The online campaign went viral on Facebook and trended on Twitter by mid-March; it was later followed by an online petition calling for El-Khatib's medical release.

“Only then was he allowed to be temporarily transferred to Al-Qasr Al-Aini hospital for examination. It took us almost a year to know what he was actually suffering from: leishmaniasis,” Fatma said. “But it’s not enough, now he needs to get the right treatment, he needs to be medically pardoned,” she added.

Last Saturday, Osama El-Ghazaly Harb, the head of a committee created late last year by the Egyptian President to recommend for pardon youth arrested in politically-related cases, stood by the call for El-Khatib's release.

“When the committee was first formed, we recommended 529 people for pardon, and El-Khatib was number 292 on this list. Considering his age and health condition, regardless of the charges against him, the president should intervene to release him,” Harb said in a column he wrote in Al-Ahram on Sunday.

“This is a humanitarian case, and we should do what is right to facilitate for Ahmed’s treatment, instantly, before possible and severe complications arise… El-Khatib's parents should take charge of his treatment, whether in Egypt, or abroad,” Harb said in a phone interview on Dream channel.

Harb, however, added that El-Khatib's case requires a special medical pardon by President Abdel Fattah al-Sisi, as the final verdict of his case hasn't yet been announced. According to Egypt's constitution, presidential pardons can only be made in cases that have received final judgements, that being said, El-Khatib's family is eyeing a medical release.

George Isaac, member of the National Council for Human Rights, condemned how El-Khatib's case was handled by Egyptian authorities, from false diagnosis by prison doctors, uncleanliness of prison cells and the bureaucracy which led to the case deteriorating over time.

“All what his family is looking for is to make sure he is being served the proper treatment according to his latest diagnosis. They have made several attempts and sent petitions and complaints to Egypt’s Human Rights committee at Egypt’s interior ministry, as well as to the General Prosecutor’s office, for a doctor to check his case, but with no reply from their side,” Isaac said in a phone interview on Dream channel.

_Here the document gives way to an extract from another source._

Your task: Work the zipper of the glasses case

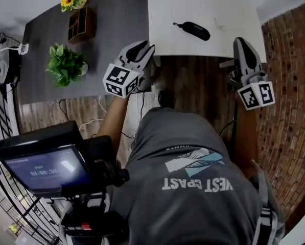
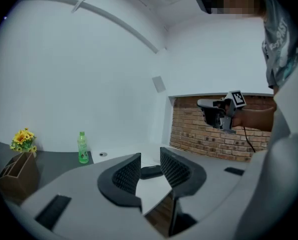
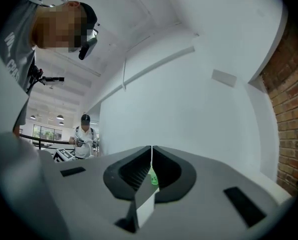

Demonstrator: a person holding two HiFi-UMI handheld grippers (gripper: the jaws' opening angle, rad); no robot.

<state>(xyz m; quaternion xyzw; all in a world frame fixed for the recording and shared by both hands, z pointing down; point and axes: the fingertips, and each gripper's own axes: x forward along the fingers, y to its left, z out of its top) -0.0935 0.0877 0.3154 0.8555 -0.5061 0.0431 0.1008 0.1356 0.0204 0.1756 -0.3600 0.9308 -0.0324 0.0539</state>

He added that El-Khatib contracted a disease that is known to be caused by the dirt and uncleanliness of a certain environment, in an Egyptian prison. "The health ministry should inspect and ensure all prisons’ conditions to avoid the lead up to cases like these,” Isaac added.

Local and international human rights organization repeatedly condemned deaths in Egyptian prisons, which they say is due to overcrowded cells, lack of adequate medical care, and general negligence.

Egyptian authorities have repeatedly denied these claims.